Thu, 07/06/2017, By: MaryBeth DiDonna
Editor - cemagazineus - MaryBeth DiDonna

Cleanrooms are used for a number of applications — pharmaceuticals, aerospace, food and beverage, manufacturing, and more. You can also add “solving ancient mysteries” to that list.

A recent Nature Communications study, covered by Newsweek (http://bit.ly/2rJOe3i), details how researchers analyzed DNA from ancient Egyptian mummies to learn more about their ancestry. The groundbreaking study examined DNA from 151 mummified Egyptians, spanning the period from about 1400 B.C. to 400 A.D., during the Roman period. The study showed that genetic material found in the mummies resembled ancient peoples of the Near East and the Levant (an area of the eastern Mediterranean, which includes modern-day Israel and Palestine), rather than modern Egyptians. Genetic links were also found between the ancient Egyptians and Neolithic peoples from modern-day Turkey and Europe — showing that conquests by foreigners such as Alexander the Great may not have had as significant a genetic influence on ancient Egyptians as previously thought.

Mitochondrial DNA was gathered from some of the mummies in a cleanroom facility, which was necessary to avoid contamination with modern genetic material that might skew the results. The mummified remains were treated with UV light to remove recently deposited DNA, and the exteriors of bones were scraped off in order to access the precious genetic material within.

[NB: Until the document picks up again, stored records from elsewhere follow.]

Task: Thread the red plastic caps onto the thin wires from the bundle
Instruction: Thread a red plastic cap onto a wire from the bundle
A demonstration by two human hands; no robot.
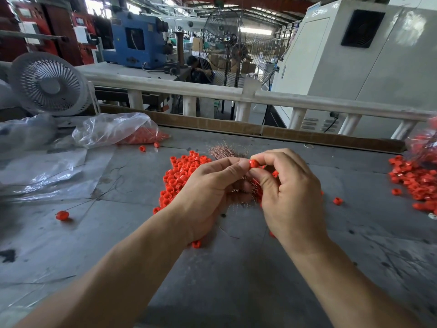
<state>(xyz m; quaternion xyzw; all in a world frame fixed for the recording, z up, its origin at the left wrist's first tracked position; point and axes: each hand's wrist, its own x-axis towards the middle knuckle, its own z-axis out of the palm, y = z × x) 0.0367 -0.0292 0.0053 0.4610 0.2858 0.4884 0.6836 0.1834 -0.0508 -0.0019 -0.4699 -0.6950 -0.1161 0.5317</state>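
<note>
**One cap pinched at the wire ends, a heap waiting behind**

The small red plastic ring-shaped cap (254, 163) sits in the pinch of the right hand (287, 190), thumb and forefinger curled onto its sides just above the middle of the table. It looks light, hard and smooth, so it will probably slip or roll if the pinch loosens; holding it by the rim leaves the hole free. The left hand (208, 197) is curled round the bundle of thin coppery wires (228, 153), whose fanned tips show just beyond the knuckles. The strands look springy and easily bent, best held close to the tip being fed.

Counts: one cap in the fingers; one wire bundle; a heap of loose red caps (183, 172) behind the left hand, too many to count. On the near left lies one red cap already on a dark wire (62, 215). To the far left is one clear plastic bag of red caps (118, 131), and a second spill of caps (416, 178) at the right edge. All rest on the grey worktable (236, 268).
</note>
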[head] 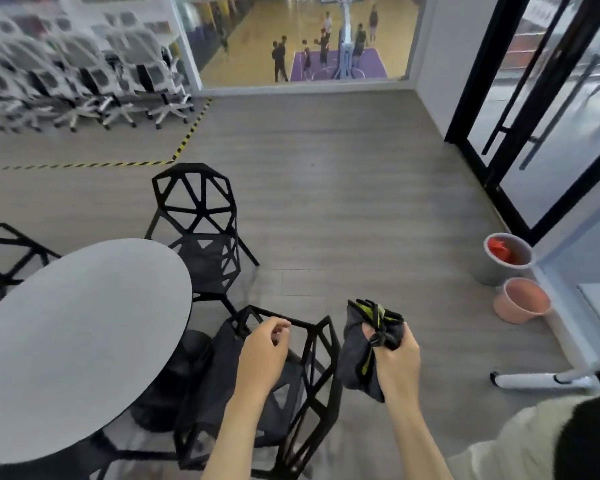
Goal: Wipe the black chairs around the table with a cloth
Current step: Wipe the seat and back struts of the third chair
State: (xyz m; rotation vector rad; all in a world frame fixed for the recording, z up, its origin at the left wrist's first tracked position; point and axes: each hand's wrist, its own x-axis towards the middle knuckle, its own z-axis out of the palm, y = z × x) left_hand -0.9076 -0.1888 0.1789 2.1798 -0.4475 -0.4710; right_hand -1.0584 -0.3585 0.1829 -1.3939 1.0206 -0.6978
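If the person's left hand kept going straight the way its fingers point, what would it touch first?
The left hand hovers with fingers loosely curled over the top rail of the nearest black chair, so it would most likely meet that backrest rail first. Depth is hard to judge from one view; the fingertips may already touch it.

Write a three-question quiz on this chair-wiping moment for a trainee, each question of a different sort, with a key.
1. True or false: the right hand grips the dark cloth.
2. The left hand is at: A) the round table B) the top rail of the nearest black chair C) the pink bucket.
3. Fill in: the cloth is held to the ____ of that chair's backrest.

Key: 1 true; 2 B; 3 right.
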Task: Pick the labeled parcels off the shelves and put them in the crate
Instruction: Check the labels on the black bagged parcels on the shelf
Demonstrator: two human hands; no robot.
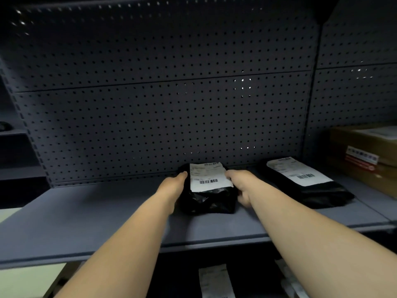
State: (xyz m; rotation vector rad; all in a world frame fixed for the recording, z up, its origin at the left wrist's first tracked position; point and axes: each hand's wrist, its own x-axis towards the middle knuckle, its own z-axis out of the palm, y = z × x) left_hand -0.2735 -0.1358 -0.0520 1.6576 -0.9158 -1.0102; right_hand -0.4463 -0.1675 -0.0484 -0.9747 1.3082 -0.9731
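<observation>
Both arms reached onto the grey shelf point(107, 214) toward a black parcel point(209, 198) lying near the pegboard back wall point(150, 115). The left hand point(175, 183) lay against the parcel's left side, its fingers hidden behind the bag, so whether they were curled round it could not be told. The right hand point(240, 186) pressed the right side, thumb at the edge of the white label point(209, 176) and fingers point(243, 200) curled down by the parcel's lower right corner. The parcel rested on the shelf between the two hands. A second parcel point(305, 183), also black with a white label, lay apart to the right on the same shelf. Brown boxes point(369, 155) stood at the far right. More labelled parcels point(214, 280) showed dimly on the shelf below.
</observation>
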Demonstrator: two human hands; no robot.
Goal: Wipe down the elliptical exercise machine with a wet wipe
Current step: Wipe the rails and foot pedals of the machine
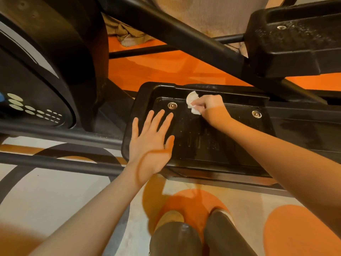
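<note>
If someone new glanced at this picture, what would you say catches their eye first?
Probably the right hand pinching a crumpled white wet wipe against the far side of the near black pedal at centre. Next, the left hand, its fingers spread flat at that pedal's left end. Behind, bright orange floor shows between the machine's dark bars.

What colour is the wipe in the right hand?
White; the wet wipe, gripped by the right hand, shows best in the head view.

Gym: elliptical machine (55, 71) on orange-patterned floor (166, 69).
</note>
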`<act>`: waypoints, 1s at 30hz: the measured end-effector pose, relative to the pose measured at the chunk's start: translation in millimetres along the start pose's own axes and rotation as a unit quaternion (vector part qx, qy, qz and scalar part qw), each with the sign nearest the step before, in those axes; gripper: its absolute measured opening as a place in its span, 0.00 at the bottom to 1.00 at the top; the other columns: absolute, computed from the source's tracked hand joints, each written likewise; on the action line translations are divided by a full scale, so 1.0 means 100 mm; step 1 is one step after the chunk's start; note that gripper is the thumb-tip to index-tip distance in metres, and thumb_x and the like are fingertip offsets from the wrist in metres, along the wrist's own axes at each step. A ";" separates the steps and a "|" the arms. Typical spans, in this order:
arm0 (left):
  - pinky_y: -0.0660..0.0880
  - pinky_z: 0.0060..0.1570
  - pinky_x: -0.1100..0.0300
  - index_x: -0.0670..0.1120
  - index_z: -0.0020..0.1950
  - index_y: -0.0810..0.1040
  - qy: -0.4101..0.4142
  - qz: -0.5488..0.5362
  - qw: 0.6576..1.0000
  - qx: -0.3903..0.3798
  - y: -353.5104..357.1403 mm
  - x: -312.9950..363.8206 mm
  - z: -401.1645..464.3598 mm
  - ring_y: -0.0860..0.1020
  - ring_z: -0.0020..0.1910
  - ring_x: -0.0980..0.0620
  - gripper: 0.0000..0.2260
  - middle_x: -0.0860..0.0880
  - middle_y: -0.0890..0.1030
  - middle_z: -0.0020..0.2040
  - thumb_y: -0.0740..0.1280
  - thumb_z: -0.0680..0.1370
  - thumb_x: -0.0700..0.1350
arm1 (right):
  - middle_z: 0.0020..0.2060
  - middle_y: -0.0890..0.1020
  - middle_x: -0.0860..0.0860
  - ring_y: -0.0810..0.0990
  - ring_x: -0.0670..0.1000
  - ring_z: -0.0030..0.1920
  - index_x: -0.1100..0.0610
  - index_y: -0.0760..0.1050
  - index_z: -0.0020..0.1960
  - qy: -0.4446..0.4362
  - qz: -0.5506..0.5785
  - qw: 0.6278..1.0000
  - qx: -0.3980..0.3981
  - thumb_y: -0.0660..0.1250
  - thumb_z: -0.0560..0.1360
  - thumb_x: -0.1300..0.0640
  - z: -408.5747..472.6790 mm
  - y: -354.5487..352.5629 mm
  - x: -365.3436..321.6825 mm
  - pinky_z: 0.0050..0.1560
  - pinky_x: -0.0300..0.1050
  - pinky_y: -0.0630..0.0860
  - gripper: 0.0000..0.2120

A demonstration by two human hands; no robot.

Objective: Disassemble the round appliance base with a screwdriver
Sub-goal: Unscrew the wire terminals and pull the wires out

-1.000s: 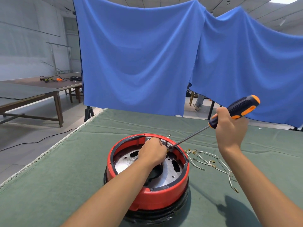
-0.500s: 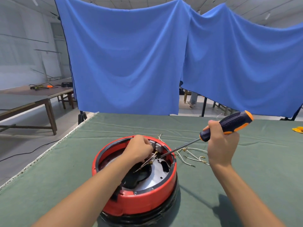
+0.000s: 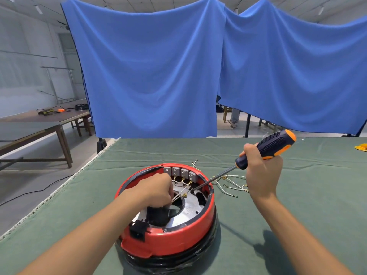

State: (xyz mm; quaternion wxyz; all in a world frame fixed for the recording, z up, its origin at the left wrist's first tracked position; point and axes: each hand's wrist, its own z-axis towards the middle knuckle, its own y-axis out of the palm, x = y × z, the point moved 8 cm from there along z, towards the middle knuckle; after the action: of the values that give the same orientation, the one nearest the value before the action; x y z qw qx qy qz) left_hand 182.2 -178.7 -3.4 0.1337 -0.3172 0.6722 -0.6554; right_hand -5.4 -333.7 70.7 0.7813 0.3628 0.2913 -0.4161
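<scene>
Red base (image 3: 168, 241) sits mid-worktop; my left hand (image 3: 156, 189) pinches a wire (image 3: 179, 195), right hand (image 3: 260, 173) grips the screwdriver (image 3: 264, 151). Its tip could slip and nick that wire.

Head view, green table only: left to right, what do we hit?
Left hand → red appliance base → loose white wires → right hand on the screwdriver → yellow object at the far right edge.

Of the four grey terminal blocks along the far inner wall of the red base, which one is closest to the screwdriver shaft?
The rightmost grey block: the screwdriver shaft passes just right of it; the other three sit further left.
</scene>
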 end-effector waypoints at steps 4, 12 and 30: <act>0.69 0.38 0.57 0.50 0.46 0.83 -0.006 0.043 0.998 0.039 0.03 -0.01 0.01 0.74 0.40 0.50 0.04 0.51 0.79 0.41 0.72 0.73 0.46 | 0.20 0.76 0.48 0.74 0.44 0.22 0.66 0.72 0.30 0.008 0.006 1.000 0.003 0.63 0.67 0.58 -0.01 -0.02 0.02 0.27 0.33 0.72 0.11; 0.68 0.37 0.58 0.51 0.37 0.75 -0.005 0.011 0.995 0.100 -0.12 -0.06 0.03 0.75 0.41 0.51 0.06 0.54 0.77 0.40 0.64 0.75 0.46 | 0.20 0.77 0.47 0.75 0.43 0.23 0.64 0.73 0.31 0.003 0.002 1.000 0.001 0.63 0.67 0.58 -0.01 -0.03 0.04 0.27 0.32 0.72 0.11; 0.69 0.40 0.58 0.47 0.46 0.82 0.068 -0.020 0.977 0.199 -0.35 1.01 0.36 0.78 0.47 0.40 0.09 0.45 0.82 0.45 0.62 0.77 0.45 | 0.17 0.75 0.41 0.73 0.40 0.21 0.57 0.71 0.28 -0.050 0.030 0.979 0.195 0.62 0.67 0.58 0.31 -0.66 -0.39 0.27 0.29 0.67 0.09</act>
State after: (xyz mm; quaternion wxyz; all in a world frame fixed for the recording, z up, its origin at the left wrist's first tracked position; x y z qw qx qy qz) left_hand 135.4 -266.5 50.0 0.1350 -0.2523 0.5295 -0.7986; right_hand -76.6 -368.1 96.1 0.7213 0.4953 0.1538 -0.4591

There have been plenty of other stories in Controlled Environments about cleanrooms being used to extract old and even ancient DNA in order to solve mysteries. In May 2016, a contractor was digging in the backyard of a San Francisco family home when he unexpectedly unearthed the casket of a young child. A UC Davis anthropology professor stepped in after it was announced that the casket of little “Miranda Eve” would be re-buried with no analysis. Samples of the deceased’s hair were taken to a cleanroom lab, and it was discovered that she was about 2 to 3 years of age and came from European ancestry, most likely the British Isles. Exhaustive research into internment, burial, and genealogical records eventually narrowed the child’s identity down to two possible candidates — living relatives for each were contacted, DNA samples were provided and tested, and finally, the child was positively identified as 2-year-old Edith Howard Cook. See http://bit.ly/2rKa4n0 for more.

Cleanroom testing was also used after two college students stumbled upon a human skull during a hike in Washington State in 1996. Researchers found hundreds of more bones plus an ancient spear head were found. The body — dubbed “Kennewick Man” by scientists and “The Ancient One” by Native American tribes — had lived over 9,000 years ago. The mystery then focused on the man’s ancestry: was he of European descent, or Native American? A dispute soon arose between the Army Corps of Engineers and local Native American tribes regarding ownership and burial rights. Researchers at the University of Copenhagen sequenced the genome of Kennewick Man and published their results in June 2015, concluding that the man is closely related to modern Native American tribes.